◆ THE PROBLEM ◆
Could the listing be repeated exactly, with every picture dropped?

◆ INFORMATION SHOWN ◆
----------
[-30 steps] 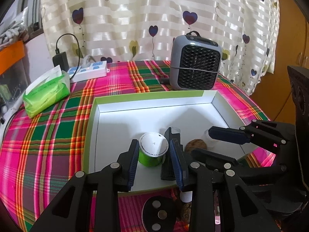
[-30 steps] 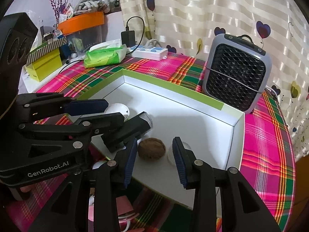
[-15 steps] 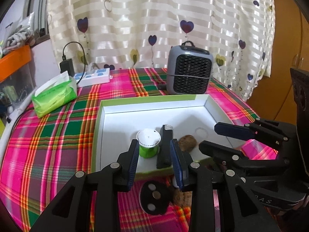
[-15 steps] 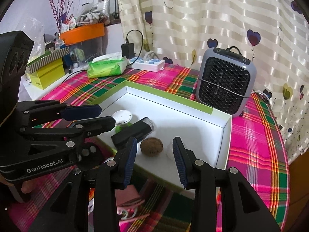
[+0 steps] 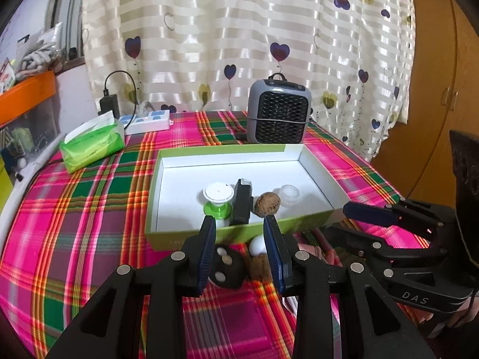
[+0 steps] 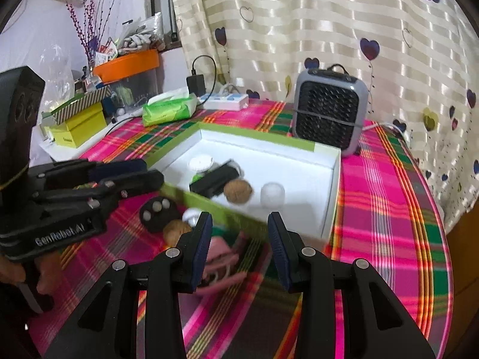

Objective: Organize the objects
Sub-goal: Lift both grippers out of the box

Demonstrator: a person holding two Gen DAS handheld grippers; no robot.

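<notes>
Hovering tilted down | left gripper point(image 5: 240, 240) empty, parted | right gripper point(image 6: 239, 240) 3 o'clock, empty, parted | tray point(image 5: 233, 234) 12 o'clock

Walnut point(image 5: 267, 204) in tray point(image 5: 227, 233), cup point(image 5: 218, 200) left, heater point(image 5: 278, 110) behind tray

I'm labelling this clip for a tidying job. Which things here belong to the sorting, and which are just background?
Part of the job:
- green-edged box
- in it: green bottle, black case, walnut, clear cup
- before it: black disc, white ball, second walnut, pink item

Lying about:
- heater
- tissue pack
- power strip
</notes>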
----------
◆ RESPONSE BELOW ◆
[-30 steps] 
[-30 steps] 
[-15 steps] 
[-15 steps] 
[+0 steps] 
[+0 steps] 

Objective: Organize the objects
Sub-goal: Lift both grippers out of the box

Demonstrator: a person holding two Gen DAS handheld grippers; no robot.

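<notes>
Hovering tilted down | left gripper point(image 5: 240, 240) empty, parted | right gripper point(image 6: 239, 240) 3 o'clock, empty, parted | tray point(image 5: 233, 234) 12 o'clock

Walnut point(image 5: 267, 204) in tray point(image 5: 227, 233), cup point(image 5: 218, 200) left, heater point(image 5: 278, 110) behind tray

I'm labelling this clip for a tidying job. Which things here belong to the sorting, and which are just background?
Part of the job:
- green-edged box
- in it: green bottle, black case, walnut, clear cup
- before it: black disc, white ball, second walnut, pink item

Lying about:
- heater
- tissue pack
- power strip
</notes>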

What the exercise required is now done.